[Mb-civic] (no subject)
Hawaiipolo at cs.com
Hawaiipolo at cs.com
Tue May 31 20:10:21 PDT 2005
Here's something to make your hair stand on end....MD>
> America's Religious Right - Saints or Subversives?
> By Steve Weissman
> t r u t h o u t | Investigation
> Part V: "The Ayatollah of Holy Rollers"
>
>
> Tuesday 31 May 2005
> Death by stoning for atheists, adulterers, and practicing male homosexuals.
> Stoning - or possibly burning at the stake - for atheists, heretics,
> religious apostates, followers of other religions who proselytize, unmarried females
> who are unchaste, incorrigible juvenile delinquents, and children who curse
> or strike their parents.
> And, oh yes, death to witches, Satanists, and those who commit blasphemy.
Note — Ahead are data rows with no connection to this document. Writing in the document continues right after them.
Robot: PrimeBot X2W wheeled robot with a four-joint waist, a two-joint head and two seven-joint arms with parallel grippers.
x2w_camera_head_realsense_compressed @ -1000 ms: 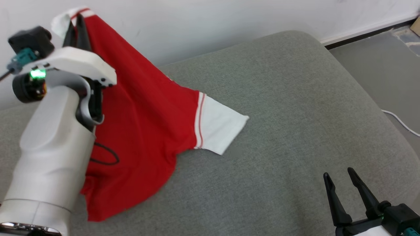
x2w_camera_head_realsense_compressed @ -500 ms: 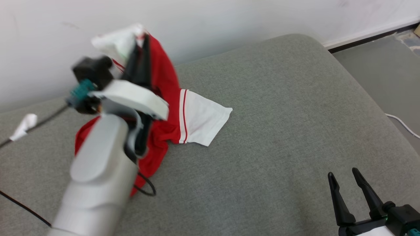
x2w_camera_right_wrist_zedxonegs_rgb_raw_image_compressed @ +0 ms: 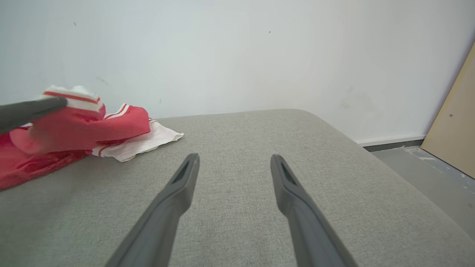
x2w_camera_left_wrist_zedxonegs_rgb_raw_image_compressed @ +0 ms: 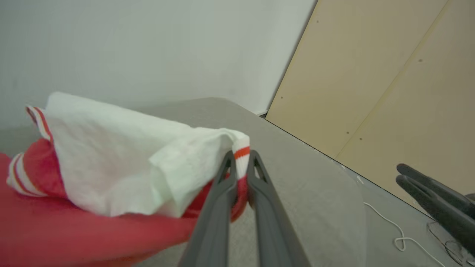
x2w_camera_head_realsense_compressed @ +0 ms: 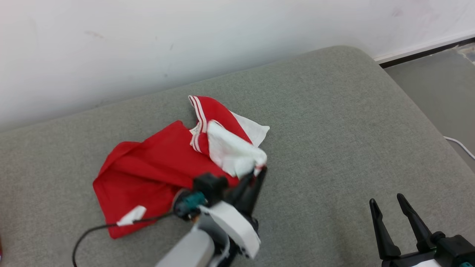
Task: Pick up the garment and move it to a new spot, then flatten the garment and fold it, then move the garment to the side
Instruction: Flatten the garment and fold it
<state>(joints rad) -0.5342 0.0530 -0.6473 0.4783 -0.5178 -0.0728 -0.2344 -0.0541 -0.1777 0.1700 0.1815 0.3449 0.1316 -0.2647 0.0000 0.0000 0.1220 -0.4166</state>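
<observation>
The garment (x2w_camera_head_realsense_compressed: 148, 167) is a red shirt with white, red-striped sleeves, lying bunched on the grey cushion (x2w_camera_head_realsense_compressed: 334, 129). My left gripper (x2w_camera_head_realsense_compressed: 258, 172) is shut on a white striped sleeve cuff at the garment's right edge, holding it a little above the cushion. In the left wrist view the cuff (x2w_camera_left_wrist_zedxonegs_rgb_raw_image_compressed: 241, 152) is pinched between the two fingers of the left gripper (x2w_camera_left_wrist_zedxonegs_rgb_raw_image_compressed: 240, 157), with white and red cloth (x2w_camera_left_wrist_zedxonegs_rgb_raw_image_compressed: 111, 163) folded over to the left. My right gripper (x2w_camera_head_realsense_compressed: 387, 202) stands open at the lower right, apart from the cloth, with nothing between its fingers. In the right wrist view the right gripper (x2w_camera_right_wrist_zedxonegs_rgb_raw_image_compressed: 234, 159) points over bare cushion, and the garment (x2w_camera_right_wrist_zedxonegs_rgb_raw_image_compressed: 74, 129) lies at the left.
A white wall (x2w_camera_head_realsense_compressed: 185, 44) runs right behind the cushion. The cushion's rounded right edge drops to grey floor (x2w_camera_head_realsense_compressed: 438, 85), where a white cable (x2w_camera_head_realsense_compressed: 460, 144) lies. A tan board (x2w_camera_left_wrist_zedxonegs_rgb_raw_image_compressed: 389, 85) leans beyond the cushion. A black cable (x2w_camera_head_realsense_compressed: 92, 231) trails from my left wrist over the garment.
My left gripper has swung down and to the right from high by the wall, still holding the sleeve. The hanging garment has collapsed into a bunched heap on the cushion. The right gripper has stayed put.
</observation>
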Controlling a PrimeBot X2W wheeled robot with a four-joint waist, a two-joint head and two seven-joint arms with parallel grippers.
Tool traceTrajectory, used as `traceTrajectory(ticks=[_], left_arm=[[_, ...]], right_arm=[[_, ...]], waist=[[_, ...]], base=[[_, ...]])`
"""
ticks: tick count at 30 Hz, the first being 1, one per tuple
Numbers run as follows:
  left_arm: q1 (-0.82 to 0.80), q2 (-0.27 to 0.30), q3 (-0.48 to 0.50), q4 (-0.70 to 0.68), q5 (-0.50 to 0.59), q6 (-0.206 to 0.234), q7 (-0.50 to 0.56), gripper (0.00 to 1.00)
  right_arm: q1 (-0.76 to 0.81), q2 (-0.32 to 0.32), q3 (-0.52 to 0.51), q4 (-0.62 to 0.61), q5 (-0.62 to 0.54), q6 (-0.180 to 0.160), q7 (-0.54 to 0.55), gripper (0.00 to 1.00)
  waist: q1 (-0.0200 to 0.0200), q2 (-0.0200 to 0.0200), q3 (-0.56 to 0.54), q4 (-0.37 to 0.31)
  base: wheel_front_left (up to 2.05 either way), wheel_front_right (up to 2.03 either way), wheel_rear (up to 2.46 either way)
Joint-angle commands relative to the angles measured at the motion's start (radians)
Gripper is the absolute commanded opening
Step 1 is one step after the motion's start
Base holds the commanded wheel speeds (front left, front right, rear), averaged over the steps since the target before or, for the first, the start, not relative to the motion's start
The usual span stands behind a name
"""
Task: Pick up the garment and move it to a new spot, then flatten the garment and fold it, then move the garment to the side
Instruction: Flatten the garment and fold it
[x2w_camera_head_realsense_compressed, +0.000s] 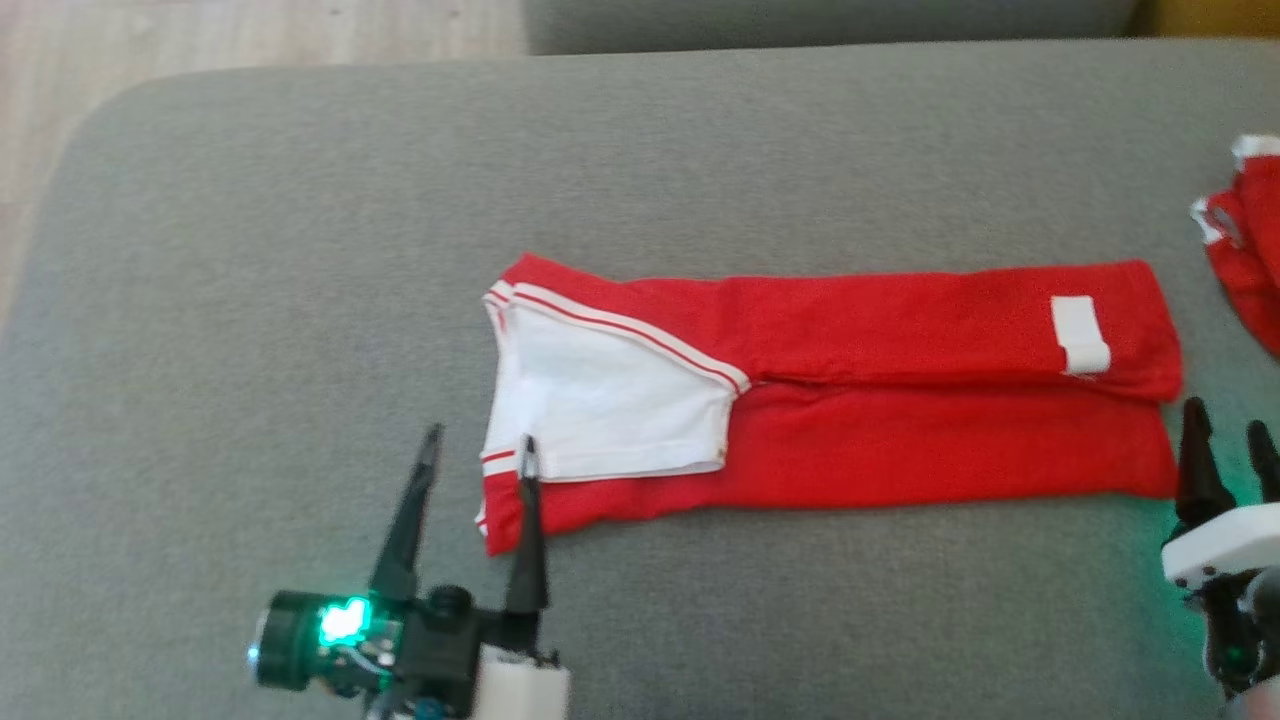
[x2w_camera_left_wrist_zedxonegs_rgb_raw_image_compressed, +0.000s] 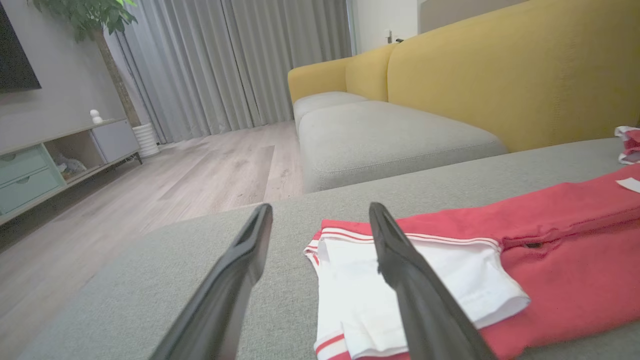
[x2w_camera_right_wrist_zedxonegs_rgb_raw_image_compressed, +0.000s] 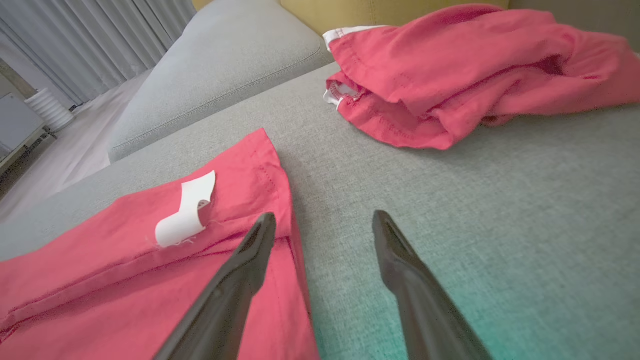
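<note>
Head view: rectangular red garment (x2w_camera_head_realsense_compressed: 900, 330) on woven grey cushion (x2w_camera_head_realsense_compressed: 300, 250); crumpled red cloth (x2w_camera_head_realsense_compressed: 1255, 250) beyond its right end; left gripper (x2w_camera_head_realsense_compressed: 480, 438) and right gripper (x2w_camera_head_realsense_compressed: 1227, 417) gape wide beside it.

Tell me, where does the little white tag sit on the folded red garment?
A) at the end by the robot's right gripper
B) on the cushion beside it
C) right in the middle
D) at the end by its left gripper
A: the white tag lies on the red garment at the end by the right gripper.
</note>
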Motion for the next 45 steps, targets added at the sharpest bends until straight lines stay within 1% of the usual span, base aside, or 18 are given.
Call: traceTrajectory(ticks=[1, 6, 11, 12, 13, 14, 15, 16, 20, 24, 28, 32, 36, 39, 40, 41, 45], left_arm=[[-0.040, 0.003, 0.047, -0.031, 0.015, -0.002, -0.005, 1.00], [-0.006, -0.060, 0.074, -0.020, 0.094, -0.071, -0.005, 1.00], [0.017, -0.100, 0.120, -0.007, 0.138, -0.122, -0.005, 1.00], [0.021, -0.106, 0.129, -0.004, 0.145, -0.132, -0.005, 1.00], [0.026, -0.112, 0.139, -0.001, 0.150, -0.142, -0.005, 1.00], [0.031, -0.119, 0.148, 0.001, 0.155, -0.150, -0.005, 1.00], [0.036, -0.125, 0.158, 0.002, 0.158, -0.160, -0.005, 1.00], [0.041, -0.129, 0.166, 0.002, 0.162, -0.174, -0.005, 1.00], [0.057, -0.143, 0.208, 0.014, 0.182, -0.209, -0.005, 1.00], [0.074, -0.155, 0.246, 0.019, 0.202, -0.238, -0.005, 1.00], [0.084, -0.170, 0.274, 0.022, 0.221, -0.267, -0.005, 1.00], [0.088, -0.185, 0.294, 0.025, 0.238, -0.294, -0.005, 1.00], [0.092, -0.199, 0.314, 0.030, 0.252, -0.313, -0.005, 1.00], [0.096, -0.212, 0.326, 0.037, 0.261, -0.327, -0.005, 1.00], [0.099, -0.222, 0.332, 0.042, 0.266, -0.335, -0.005, 1.00], [0.099, -0.222, 0.332, 0.042, 0.266, -0.335, -0.005, 1.00], [0.098, -0.246, 0.337, 0.059, 0.274, -0.358, -0.005, 1.00]], right_arm=[[-0.030, -0.016, 0.006, -0.019, -0.013, 0.007, 0.000, 1.00], [-0.099, 0.017, -0.109, 0.070, -0.134, 0.007, 0.067, 1.00], [-0.155, 0.053, -0.179, 0.161, -0.242, 0.007, 0.146, 1.00], [-0.161, 0.062, -0.184, 0.174, -0.260, 0.007, 0.164, 0.96], [-0.166, 0.074, -0.185, 0.183, -0.272, 0.007, 0.184, 0.89], [-0.170, 0.085, -0.185, 0.187, -0.278, 0.007, 0.203, 0.38], [-0.171, 0.093, -0.185, 0.189, -0.284, 0.007, 0.218, 0.04], [-0.169, 0.098, -0.184, 0.189, -0.290, 0.007, 0.230, 0.00], [-0.164, 0.108, -0.182, 0.158, -0.294, 0.007, 0.245, 0.00], [-0.151, 0.082, -0.189, 0.107, -0.307, 0.007, 0.253, 0.00], [-0.157, 0.026, -0.220, 0.053, -0.324, 0.007, 0.292, 0.00], [-0.181, -0.054, -0.259, -0.010, -0.329, 0.007, 0.351, 0.00], [-0.217, -0.106, -0.249, -0.099, -0.312, 0.007, 0.425, 0.00], [-0.236, -0.102, -0.226, -0.181, -0.269, 0.007, 0.478, 0.00], [-0.236, -0.082, -0.205, -0.250, -0.232, 0.007, 0.513, 0.00], [-0.236, -0.082, -0.205, -0.250, -0.232, 0.007, 0.513, 0.00], [-0.207, 0.019, -0.175, -0.411, -0.127, 0.007, 0.597, 0.00]], waist=[[0.0002, -0.0001, -0.010, 0.020], [0.0002, -0.0001, -0.009, 0.072], [0.0002, -0.0001, -0.003, 0.103], [0.0002, -0.0001, -0.003, 0.106], [0.0002, -0.0001, -0.004, 0.108], [0.0002, -0.0001, -0.005, 0.109], [0.0002, -0.0001, -0.008, 0.110], [0.0002, -0.0001, -0.011, 0.108], [0.0002, -0.0001, -0.024, 0.089], [0.0002, -0.0001, -0.035, 0.059], [0.0002, -0.0001, -0.036, 0.027], [0.0002, -0.0001, -0.026, 0.000], [0.0002, -0.0001, -0.015, -0.024], [0.0002, -0.0001, -0.013, -0.037], [0.0002, -0.0001, -0.014, -0.041], [0.0002, -0.0001, -0.014, -0.041], [0.0002, -0.0001, -0.025, -0.032]], base=[[0.00, 0.00, 0.00], [0.00, 0.00, 0.00], [0.00, 0.00, 0.00], [0.00, 0.00, 0.00], [0.00, 0.00, 0.00], [0.00, 0.00, 0.00], [0.00, 0.00, 0.00], [0.00, 0.00, 0.00], [0.00, 0.00, 0.00], [0.00, 0.00, 0.00], [0.00, 0.00, 0.00], [0.00, 0.00, 0.00], [0.00, 0.00, 0.00], [0.00, 0.00, 0.00], [0.00, 0.00, 0.00], [0.00, 0.00, 0.00], [0.00, 0.00, 0.00]])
> Does this sound like a radical Islamist nightmare, a replay of Afghanistan
> under the Taliban?
> Welcome to the United States of America as Christian Reconstructionists hope
> to run it. Not as a democracy, which they see as secular heresy. But as a
> reconstructed Christian nation, complete with biblically sanctioned flogging
> and slavery.
> The Bible rules, OK? And, in its name, a small elect of true believers are
> now seeking capital-D Dominion over every aspects of our government, laws,
> education, and personal lives.
> An Unlikely Prophet
> Reconstructionists have become the extremists to watch, and the key to
> understanding the current political zing of everyone on the religious right from
> Sunday-go-to-church Southern Baptists to neo-Nazis in Christian identity
> militias.
>
>
>
>
>
>
> Rev. Rousas J. Rushdoony, founder of the Christian Reconstuctions, who would
> replace the US Constitution with "Biblical Law."
> (Photo: NNDB.com)
>
>
> The movement and its "Dominion Theology" are relatively new, dating from the
> publication in 1973 of The Institutes of Biblical Law by the late Rousas
> John Rushdoony. A man of widely acclaimed brilliance and near-encyclopedic
> knowledge, Rushdoony claimed to descend from a long line of aristocratic Armenian
> clerics reaching back to the year 315. He himself was an ordained minister in
> the Orthodox Presbyterian Church, not be confused with the generally liberal
> Presbyterian Church (USA).
> Rev. Rushdoony was no liberal. Though gentle in his personal demeanor, he
> and his Chalcedon Foundation preached nothing less than a holy war "to demolish
> every kind of theory, humanistic, evolutionary, idolatrous, or otherwise,
> and every kind of rampart or opposition to the dominion of God in Christ."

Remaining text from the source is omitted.